Use the MessageLoader class to load new messages into the data store. A typical use would be:
Message message = attributes.get("message");
MessageLoader ml = new MessageLoader(message.getContext());
ml.setSystem(message.getSystem());
ml.setEntity("new_entity");
ml.setFormat("data");
ml.setMessage("{ ... your message }");
if ( !ml.run() ) {
attributes.put("status",ml.getStatus());
attributes.put("errorMessage",ml.getErrorMessage());
}
Use the Query class to query data. A typical use would be:
Message message = attributes.get("message");
Query query = new Query(message.getContext());
query.setUser(message.getUser());
JSONObject queryObject = new JSONObject();
queryObject.put("entity",message.getEntity());
if ( !query.run(queryObject) ) {
attributes.put("status",MessageStatus.PROCESSOR_ERROR);
attributes.put("errorMessage","Error returned from query: " + query.getErrorMessage());
return;
}
String response = query.getResponse();
.. Do something with the response
The query resubmission processor (class name com.metrici.datahub.QueryResubmissionProcessor) is a post-processor which queries the database and submits the results of the query back to the datahub as new data. It is useful for performing denormalisation.
The query resubmission processor is driven by the config parameter, which contains a JSON string of the following format.
{
"query": {
"entity": true|"query entity",
"where": true|{
.. where clause ..
},
"mergeWhere": true|false,
"fields": [
.. fields ..
],
"deletes": true|false
},
"system": true|"system for new message",
"entity": "entity for new message",
"user": true|"userID for new message,
"timestamp": true|false,
"refresh": true|false,
"process": true|false
}
| query |
The query clause. See Data
hub query for details. Follows the same format as that
used through the web service, and may have entity, where and
fields properties. |
| query.entity |
The entity to be queried. Use a value of
exactly true, or omit the entity, to query the entity set on
the incoming message. Note that the entity on the incoming
message may be a source entity and that all query entities
need to be target entities. |
| query.where |
Optional object the properties of which will
be used to filter the records. If set to true, the where
clause will be set to return the records processed by the
incoming message, i.e."where": {
Where the messageId is the id of the source
message. |
| query.mergeWhere |
Read the where clause from the message
options, if any, and add this to the where clause. The
message options are used as defaults, and are overwritten by
the where clause in the query specification. |
| query.fields |
Optional list of fields to be returned. See Data hub query for information about
field lists and how to use them to denormalise the data. |
| query.deletes |
Set to true to return deletes that from the
target table, which will be used to generate delete records
for submission back into the data hub. If you set deletes, the delete_indicator will automatically be added to the list of fields. |
| system |
Source system to use when writing the results
back to the datahub. Omit or set to true to use the same
source system as the incoming message. Set to false to not
set the system. |
| entity |
Entity to use when writing the results back
to the datahub. This should not be the same as the source
entity. |
| user |
Id of the user to use when writing results
back to the datahub, and for running the query. Omit or set
to true to use the same user as the incoming message. |
| refresh |
Set to true if the new data is a complete
refresh of the entity. |
| writeFile |
Set to true to write the query output as a
file in the data hub's file store. The message will contain
the standard file info and can be reprocessed using the
readFile attribute on the reader. |
| process |
Set to true to process the new data
immediately as soon as it is written to the message store
(leave false for background updates). |
The new message is written with a new effective timestamp, not that of the incoming message. (If the same timestamp were used, then rerunning the incoming message would generate duplicate data which would be rejected.)

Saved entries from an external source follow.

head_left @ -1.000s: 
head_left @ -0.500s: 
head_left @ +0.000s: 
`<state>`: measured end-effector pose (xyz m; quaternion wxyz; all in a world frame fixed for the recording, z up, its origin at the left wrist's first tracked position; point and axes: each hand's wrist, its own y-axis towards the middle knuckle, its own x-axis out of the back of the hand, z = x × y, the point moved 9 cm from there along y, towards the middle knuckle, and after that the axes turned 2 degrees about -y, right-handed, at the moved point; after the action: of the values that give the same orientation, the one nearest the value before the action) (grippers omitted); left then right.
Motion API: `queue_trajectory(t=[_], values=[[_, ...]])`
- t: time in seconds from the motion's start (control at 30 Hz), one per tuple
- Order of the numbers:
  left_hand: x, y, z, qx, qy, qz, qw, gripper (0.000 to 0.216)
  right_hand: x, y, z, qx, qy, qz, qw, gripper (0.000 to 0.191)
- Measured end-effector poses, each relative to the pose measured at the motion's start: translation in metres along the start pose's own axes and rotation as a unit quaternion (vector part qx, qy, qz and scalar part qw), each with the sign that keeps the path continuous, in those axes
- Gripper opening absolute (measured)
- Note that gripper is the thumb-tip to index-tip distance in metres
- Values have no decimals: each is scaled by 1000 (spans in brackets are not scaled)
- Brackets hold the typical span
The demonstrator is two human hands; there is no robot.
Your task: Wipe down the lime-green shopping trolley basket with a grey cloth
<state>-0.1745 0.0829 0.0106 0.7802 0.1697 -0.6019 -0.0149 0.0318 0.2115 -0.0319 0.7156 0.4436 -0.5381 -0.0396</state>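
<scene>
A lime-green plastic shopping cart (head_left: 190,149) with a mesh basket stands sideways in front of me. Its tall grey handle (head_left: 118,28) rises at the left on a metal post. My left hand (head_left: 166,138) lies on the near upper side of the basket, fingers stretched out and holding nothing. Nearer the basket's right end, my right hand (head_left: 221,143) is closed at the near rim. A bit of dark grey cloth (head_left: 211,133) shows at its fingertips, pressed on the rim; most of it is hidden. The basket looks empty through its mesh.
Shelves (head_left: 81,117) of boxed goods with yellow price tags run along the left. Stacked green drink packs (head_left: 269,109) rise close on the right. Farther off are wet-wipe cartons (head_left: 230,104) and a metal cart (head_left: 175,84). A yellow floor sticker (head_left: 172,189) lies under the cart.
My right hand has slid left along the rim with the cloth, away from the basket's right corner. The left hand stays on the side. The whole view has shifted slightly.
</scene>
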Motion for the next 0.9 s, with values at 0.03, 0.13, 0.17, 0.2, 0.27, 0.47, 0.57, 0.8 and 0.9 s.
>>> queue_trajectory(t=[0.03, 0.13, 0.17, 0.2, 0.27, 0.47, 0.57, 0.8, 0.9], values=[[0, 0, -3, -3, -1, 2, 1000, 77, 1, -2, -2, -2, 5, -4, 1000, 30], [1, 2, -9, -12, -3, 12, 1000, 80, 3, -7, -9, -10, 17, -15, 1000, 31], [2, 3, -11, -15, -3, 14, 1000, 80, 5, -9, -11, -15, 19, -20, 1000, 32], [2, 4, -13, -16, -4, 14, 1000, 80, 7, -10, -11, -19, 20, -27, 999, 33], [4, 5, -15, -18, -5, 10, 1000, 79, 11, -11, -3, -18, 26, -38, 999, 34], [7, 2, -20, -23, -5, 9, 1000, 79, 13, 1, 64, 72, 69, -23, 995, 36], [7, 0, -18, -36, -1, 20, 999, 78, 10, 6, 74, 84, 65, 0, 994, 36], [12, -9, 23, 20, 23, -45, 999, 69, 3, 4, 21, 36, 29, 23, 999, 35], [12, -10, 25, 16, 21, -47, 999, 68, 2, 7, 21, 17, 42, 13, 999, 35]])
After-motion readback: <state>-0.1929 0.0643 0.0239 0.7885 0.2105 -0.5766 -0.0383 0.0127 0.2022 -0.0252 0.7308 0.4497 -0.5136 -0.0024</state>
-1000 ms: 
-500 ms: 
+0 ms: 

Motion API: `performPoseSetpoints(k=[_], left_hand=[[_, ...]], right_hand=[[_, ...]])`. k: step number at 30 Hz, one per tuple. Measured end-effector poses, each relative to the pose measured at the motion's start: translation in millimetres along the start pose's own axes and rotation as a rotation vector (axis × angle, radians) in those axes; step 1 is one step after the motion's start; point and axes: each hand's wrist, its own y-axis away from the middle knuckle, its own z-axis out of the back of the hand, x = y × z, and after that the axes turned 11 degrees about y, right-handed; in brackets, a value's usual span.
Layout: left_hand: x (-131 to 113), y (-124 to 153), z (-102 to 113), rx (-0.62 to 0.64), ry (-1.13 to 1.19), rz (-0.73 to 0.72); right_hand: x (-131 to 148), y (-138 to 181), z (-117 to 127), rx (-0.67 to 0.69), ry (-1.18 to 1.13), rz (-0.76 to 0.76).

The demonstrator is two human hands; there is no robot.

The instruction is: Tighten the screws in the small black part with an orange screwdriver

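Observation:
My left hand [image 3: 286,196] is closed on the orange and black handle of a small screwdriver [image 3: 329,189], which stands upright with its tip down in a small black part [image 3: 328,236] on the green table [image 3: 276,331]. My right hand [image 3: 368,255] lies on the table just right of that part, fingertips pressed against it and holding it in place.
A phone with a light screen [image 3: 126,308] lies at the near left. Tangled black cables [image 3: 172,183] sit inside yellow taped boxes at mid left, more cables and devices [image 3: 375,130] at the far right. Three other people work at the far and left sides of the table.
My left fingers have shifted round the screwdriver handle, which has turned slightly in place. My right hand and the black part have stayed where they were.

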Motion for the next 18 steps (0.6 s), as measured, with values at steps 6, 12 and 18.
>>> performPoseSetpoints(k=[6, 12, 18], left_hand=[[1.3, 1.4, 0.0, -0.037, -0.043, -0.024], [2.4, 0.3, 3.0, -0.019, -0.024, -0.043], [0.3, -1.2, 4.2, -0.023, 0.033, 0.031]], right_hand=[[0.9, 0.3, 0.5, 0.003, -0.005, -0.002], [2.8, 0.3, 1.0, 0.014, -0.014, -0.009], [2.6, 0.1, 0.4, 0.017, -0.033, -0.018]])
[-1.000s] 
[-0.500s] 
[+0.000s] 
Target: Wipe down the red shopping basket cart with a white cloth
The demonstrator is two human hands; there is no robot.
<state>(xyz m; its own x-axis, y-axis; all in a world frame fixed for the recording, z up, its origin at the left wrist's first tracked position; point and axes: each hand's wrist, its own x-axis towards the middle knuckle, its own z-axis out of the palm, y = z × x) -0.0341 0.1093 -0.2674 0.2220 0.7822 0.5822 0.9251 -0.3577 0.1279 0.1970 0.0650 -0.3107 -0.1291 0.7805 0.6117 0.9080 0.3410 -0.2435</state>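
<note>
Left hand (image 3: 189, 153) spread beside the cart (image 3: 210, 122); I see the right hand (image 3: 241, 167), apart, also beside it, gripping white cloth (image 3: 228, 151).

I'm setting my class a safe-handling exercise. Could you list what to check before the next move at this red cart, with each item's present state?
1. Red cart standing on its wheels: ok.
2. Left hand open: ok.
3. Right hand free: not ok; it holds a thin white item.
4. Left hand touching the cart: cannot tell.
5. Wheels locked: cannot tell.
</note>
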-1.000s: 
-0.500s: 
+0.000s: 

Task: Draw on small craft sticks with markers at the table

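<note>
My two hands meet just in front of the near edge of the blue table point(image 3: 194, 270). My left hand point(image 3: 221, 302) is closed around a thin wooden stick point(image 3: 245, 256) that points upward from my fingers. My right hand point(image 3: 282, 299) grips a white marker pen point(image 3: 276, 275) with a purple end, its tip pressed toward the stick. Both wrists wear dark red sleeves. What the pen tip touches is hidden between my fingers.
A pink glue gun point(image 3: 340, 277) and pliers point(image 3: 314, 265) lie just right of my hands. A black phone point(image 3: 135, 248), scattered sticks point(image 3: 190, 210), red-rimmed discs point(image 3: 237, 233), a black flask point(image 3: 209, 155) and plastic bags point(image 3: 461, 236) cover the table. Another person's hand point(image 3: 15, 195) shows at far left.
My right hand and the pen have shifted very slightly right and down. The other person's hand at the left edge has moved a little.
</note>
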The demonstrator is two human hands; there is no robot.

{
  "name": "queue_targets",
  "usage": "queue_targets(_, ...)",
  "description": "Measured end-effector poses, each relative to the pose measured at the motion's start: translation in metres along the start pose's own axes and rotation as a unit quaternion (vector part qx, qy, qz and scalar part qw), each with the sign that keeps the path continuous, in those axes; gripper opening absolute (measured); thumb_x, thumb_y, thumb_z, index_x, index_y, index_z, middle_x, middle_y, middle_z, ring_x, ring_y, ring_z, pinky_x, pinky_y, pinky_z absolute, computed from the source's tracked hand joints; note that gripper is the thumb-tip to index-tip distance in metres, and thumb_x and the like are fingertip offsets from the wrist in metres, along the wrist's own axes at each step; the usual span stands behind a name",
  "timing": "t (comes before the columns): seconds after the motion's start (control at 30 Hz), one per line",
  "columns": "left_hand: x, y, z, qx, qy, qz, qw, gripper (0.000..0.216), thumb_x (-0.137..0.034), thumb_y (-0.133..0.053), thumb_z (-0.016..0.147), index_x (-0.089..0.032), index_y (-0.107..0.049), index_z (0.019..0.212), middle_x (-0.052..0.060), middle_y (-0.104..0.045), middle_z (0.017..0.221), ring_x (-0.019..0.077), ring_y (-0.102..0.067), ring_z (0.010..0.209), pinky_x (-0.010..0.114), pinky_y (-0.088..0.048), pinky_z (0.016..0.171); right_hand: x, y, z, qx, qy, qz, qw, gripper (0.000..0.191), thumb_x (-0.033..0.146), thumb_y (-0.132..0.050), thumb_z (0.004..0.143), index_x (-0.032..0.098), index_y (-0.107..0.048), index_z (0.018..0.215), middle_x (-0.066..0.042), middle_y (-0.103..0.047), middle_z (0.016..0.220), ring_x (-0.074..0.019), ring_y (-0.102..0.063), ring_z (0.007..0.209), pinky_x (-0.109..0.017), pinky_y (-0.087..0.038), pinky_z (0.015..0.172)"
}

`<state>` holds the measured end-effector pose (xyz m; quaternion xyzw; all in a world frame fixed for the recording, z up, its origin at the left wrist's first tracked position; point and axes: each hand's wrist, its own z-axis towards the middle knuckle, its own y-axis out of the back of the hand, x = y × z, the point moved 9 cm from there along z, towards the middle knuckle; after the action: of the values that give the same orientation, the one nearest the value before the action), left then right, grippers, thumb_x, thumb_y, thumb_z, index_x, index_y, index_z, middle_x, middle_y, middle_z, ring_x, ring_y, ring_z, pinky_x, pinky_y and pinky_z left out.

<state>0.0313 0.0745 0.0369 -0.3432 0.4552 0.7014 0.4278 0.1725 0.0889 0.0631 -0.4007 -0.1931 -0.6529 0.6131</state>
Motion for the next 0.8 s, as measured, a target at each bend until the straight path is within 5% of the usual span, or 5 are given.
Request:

If you want to process the source message twice using different
message readers, you can use the message reprocessor
post-processing plug in to reprocess the message from the start
after it has been processed once. Unlike the message loader, this
does not create a new message, but processes the same message
again.
The message reprocessor has class com.metrici.datahub.MessageReprocessor.
It takes JSON config, in which the "entity" property should be
set to the source entity through which you want to reprocess the
original message. The entity must be different from your original
source entity.
{
"entity": "sales_summary"
}